§ AVAILABLE DATA
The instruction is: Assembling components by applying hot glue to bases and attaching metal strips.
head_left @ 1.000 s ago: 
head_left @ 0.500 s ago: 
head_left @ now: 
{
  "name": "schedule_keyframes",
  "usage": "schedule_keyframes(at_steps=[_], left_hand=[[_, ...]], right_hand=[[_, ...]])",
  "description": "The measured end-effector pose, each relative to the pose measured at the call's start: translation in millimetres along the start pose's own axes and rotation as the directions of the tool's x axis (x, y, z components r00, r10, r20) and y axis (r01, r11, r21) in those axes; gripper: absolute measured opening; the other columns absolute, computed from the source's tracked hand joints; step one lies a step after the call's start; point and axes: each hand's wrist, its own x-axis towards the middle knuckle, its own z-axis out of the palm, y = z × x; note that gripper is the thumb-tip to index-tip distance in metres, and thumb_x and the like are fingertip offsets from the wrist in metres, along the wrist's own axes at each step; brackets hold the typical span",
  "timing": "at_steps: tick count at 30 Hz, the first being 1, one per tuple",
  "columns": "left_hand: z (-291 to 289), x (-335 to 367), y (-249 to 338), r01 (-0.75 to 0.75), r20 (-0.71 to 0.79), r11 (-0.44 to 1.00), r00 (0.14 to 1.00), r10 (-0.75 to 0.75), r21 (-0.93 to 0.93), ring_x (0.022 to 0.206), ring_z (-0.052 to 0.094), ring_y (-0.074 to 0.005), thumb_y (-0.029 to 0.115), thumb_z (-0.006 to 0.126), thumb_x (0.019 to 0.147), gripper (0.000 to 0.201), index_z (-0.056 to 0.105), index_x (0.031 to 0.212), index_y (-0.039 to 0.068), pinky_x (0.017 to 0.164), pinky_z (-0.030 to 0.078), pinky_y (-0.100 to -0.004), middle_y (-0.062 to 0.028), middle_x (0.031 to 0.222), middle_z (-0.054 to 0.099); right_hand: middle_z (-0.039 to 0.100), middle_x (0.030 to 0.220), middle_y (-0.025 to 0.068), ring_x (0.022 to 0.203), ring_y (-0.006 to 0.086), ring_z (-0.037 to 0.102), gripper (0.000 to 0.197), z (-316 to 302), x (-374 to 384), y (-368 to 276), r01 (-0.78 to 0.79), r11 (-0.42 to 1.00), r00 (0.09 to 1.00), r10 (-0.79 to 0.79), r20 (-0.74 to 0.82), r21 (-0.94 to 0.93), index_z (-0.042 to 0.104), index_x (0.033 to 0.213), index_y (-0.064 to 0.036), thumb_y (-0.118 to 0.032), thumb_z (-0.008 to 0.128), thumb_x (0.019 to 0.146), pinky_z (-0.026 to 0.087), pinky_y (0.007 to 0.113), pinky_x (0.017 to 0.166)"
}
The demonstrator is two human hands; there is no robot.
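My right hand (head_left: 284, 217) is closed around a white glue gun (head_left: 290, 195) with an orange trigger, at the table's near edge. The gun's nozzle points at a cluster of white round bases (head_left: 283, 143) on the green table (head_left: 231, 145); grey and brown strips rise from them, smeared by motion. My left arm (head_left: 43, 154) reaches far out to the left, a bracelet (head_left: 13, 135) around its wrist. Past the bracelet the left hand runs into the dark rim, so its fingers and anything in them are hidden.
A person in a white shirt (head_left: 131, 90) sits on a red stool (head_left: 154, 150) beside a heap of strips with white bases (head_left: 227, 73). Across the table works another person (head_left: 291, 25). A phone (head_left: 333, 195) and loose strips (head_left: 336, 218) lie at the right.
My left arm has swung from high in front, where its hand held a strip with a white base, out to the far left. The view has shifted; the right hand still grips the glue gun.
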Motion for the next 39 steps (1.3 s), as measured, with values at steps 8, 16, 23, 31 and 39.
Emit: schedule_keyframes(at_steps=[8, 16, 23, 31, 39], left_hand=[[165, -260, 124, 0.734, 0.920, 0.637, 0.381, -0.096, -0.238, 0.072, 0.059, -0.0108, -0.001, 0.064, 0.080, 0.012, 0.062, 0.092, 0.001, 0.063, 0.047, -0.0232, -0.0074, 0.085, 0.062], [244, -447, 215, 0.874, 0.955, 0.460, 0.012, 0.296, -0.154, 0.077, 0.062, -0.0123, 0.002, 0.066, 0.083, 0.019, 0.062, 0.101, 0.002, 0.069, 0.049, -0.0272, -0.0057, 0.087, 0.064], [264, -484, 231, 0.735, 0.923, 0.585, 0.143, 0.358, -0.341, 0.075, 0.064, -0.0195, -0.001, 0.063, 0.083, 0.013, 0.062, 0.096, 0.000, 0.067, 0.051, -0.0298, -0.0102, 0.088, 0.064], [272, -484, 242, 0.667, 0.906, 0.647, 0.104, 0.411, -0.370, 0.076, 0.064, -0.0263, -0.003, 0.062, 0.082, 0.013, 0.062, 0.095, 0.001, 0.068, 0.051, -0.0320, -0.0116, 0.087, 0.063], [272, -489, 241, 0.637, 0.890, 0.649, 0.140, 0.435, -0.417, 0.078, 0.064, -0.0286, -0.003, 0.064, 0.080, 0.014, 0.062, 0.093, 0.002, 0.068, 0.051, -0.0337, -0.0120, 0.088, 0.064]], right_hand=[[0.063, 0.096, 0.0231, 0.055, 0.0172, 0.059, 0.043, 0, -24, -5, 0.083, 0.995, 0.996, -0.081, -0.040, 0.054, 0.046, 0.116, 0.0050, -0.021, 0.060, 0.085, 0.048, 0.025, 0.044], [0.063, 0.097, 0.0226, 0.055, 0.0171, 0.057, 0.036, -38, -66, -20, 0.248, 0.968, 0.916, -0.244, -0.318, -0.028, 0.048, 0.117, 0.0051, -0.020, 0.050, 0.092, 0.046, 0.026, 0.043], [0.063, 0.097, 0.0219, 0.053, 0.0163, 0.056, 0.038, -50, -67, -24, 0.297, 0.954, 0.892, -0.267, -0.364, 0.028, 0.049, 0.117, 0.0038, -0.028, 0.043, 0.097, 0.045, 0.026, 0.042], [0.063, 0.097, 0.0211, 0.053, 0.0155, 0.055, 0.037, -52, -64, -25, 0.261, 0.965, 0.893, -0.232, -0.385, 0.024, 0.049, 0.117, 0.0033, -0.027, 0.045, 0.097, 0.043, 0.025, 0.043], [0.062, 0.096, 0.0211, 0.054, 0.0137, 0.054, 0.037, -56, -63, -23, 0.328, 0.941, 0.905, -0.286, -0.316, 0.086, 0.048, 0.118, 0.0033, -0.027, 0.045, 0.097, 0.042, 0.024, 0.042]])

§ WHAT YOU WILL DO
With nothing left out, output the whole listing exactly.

§ PROBLEM SOLUTION
The instruction is: Assembling components by applying hot glue to bases and attaching metal strips.
head_left @ 1.000 s ago: 
head_left @ 0.500 s ago: 
head_left @ now: 
{
  "name": "schedule_keyframes",
  "usage": "schedule_keyframes(at_steps=[_], left_hand=[[_, ...]], right_hand=[[_, ...]])",
  "description": "The measured end-effector pose, each relative to the pose measured at the call's start: translation in millimetres along the start pose's own axes and rotation as the directions of the tool's x axis (x, y, z components r00, r10, r20) and y axis (r01, r11, r21) in those axes; gripper: absolute measured opening; the other columns absolute, computed from the source's tracked hand joints; step one lies a step after the call's start; point and axes: each hand's wrist, its own x-axis towards the middle knuckle, its own z-axis out of the palm, y = z × x; note that gripper is the thumb-tip to index-tip distance in metres, and thumb_x and the like are fingertip offsets from the wrist in metres, along the wrist's own axes at each step; brackets hold the typical span",
  "timing": "at_steps: tick count at 30 Hz, the first being 1, one per tuple",
  "columns": "left_hand: z (-291 to 289), x (-335 to 367), y (-249 to 338), r01 (-0.75 to 0.75), r20 (-0.71 to 0.79), r11 (-0.44 to 1.00), r00 (0.14 to 1.00), r10 (-0.75 to 0.75), r21 (-0.93 to 0.93), ring_x (0.022 to 0.206), ring_z (-0.052 to 0.094), ring_y (-0.074 to 0.005), thumb_y (-0.029 to 0.115), thumb_z (-0.006 to 0.126), thumb_x (0.019 to 0.147), gripper (0.000 to 0.201), index_z (-0.056 to 0.105), index_x (0.031 to 0.212), index_y (-0.039 to 0.068), pinky_x (0.017 to 0.164), pinky_z (-0.030 to 0.078), pinky_y (-0.100 to -0.004), middle_y (-0.062 to 0.028), middle_x (0.031 to 0.222), middle_z (-0.054 to 0.099); right_hand: middle_z (-0.039 to 0.100), middle_x (0.030 to 0.220), middle_y (-0.025 to 0.068), ring_x (0.022 to 0.203), ring_y (-0.006 to 0.086), ring_z (-0.037 to 0.102), gripper (0.000 to 0.197), z (-316 to 302), x (-374 to 384), y (-368 to 276), r01 (-0.78 to 0.79), r11 (-0.42 to 1.00), r00 (0.09 to 1.00), r10 (-0.79 to 0.79), r20 (-0.74 to 0.82), r21 (-0.94 to 0.93), index_z (-0.042 to 0.104), index_x (0.033 to 0.213), index_y (-0.064 to 0.036), thumb_y (-0.118 to 0.032), thumb_z (-0.008 to 0.128), thumb_x (0.019 to 0.146), pinky_z (-0.026 to 0.087), pinky_y (0.007 to 0.113), pinky_x (0.017 to 0.166)"
}
The demonstrator is two human hands; there is no robot.
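My right hand (head_left: 284, 217) is closed around a white glue gun (head_left: 290, 195) with an orange trigger, at the table's near edge. The gun's nozzle points at a cluster of white round bases (head_left: 283, 143) on the green table (head_left: 231, 145); grey and brown strips rise from them, smeared by motion. My left arm (head_left: 43, 154) reaches far out to the left, a bracelet (head_left: 13, 135) around its wrist. Past the bracelet the left hand runs into the dark rim, so its fingers and anything in them are hidden.
A person in a white shirt (head_left: 131, 90) sits on a red stool (head_left: 154, 150) beside a heap of strips with white bases (head_left: 227, 73). Across the table works another person (head_left: 291, 25). A phone (head_left: 333, 195) and loose strips (head_left: 336, 218) lie at the right.
My left arm has swung from high in front, where its hand held a strip with a white base, out to the far left. The view has shifted; the right hand still grips the glue gun.
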Motion for the next 39 steps (1.3 s), as measured, with values at steps 8, 16, 23, 31 and 39.
Emit: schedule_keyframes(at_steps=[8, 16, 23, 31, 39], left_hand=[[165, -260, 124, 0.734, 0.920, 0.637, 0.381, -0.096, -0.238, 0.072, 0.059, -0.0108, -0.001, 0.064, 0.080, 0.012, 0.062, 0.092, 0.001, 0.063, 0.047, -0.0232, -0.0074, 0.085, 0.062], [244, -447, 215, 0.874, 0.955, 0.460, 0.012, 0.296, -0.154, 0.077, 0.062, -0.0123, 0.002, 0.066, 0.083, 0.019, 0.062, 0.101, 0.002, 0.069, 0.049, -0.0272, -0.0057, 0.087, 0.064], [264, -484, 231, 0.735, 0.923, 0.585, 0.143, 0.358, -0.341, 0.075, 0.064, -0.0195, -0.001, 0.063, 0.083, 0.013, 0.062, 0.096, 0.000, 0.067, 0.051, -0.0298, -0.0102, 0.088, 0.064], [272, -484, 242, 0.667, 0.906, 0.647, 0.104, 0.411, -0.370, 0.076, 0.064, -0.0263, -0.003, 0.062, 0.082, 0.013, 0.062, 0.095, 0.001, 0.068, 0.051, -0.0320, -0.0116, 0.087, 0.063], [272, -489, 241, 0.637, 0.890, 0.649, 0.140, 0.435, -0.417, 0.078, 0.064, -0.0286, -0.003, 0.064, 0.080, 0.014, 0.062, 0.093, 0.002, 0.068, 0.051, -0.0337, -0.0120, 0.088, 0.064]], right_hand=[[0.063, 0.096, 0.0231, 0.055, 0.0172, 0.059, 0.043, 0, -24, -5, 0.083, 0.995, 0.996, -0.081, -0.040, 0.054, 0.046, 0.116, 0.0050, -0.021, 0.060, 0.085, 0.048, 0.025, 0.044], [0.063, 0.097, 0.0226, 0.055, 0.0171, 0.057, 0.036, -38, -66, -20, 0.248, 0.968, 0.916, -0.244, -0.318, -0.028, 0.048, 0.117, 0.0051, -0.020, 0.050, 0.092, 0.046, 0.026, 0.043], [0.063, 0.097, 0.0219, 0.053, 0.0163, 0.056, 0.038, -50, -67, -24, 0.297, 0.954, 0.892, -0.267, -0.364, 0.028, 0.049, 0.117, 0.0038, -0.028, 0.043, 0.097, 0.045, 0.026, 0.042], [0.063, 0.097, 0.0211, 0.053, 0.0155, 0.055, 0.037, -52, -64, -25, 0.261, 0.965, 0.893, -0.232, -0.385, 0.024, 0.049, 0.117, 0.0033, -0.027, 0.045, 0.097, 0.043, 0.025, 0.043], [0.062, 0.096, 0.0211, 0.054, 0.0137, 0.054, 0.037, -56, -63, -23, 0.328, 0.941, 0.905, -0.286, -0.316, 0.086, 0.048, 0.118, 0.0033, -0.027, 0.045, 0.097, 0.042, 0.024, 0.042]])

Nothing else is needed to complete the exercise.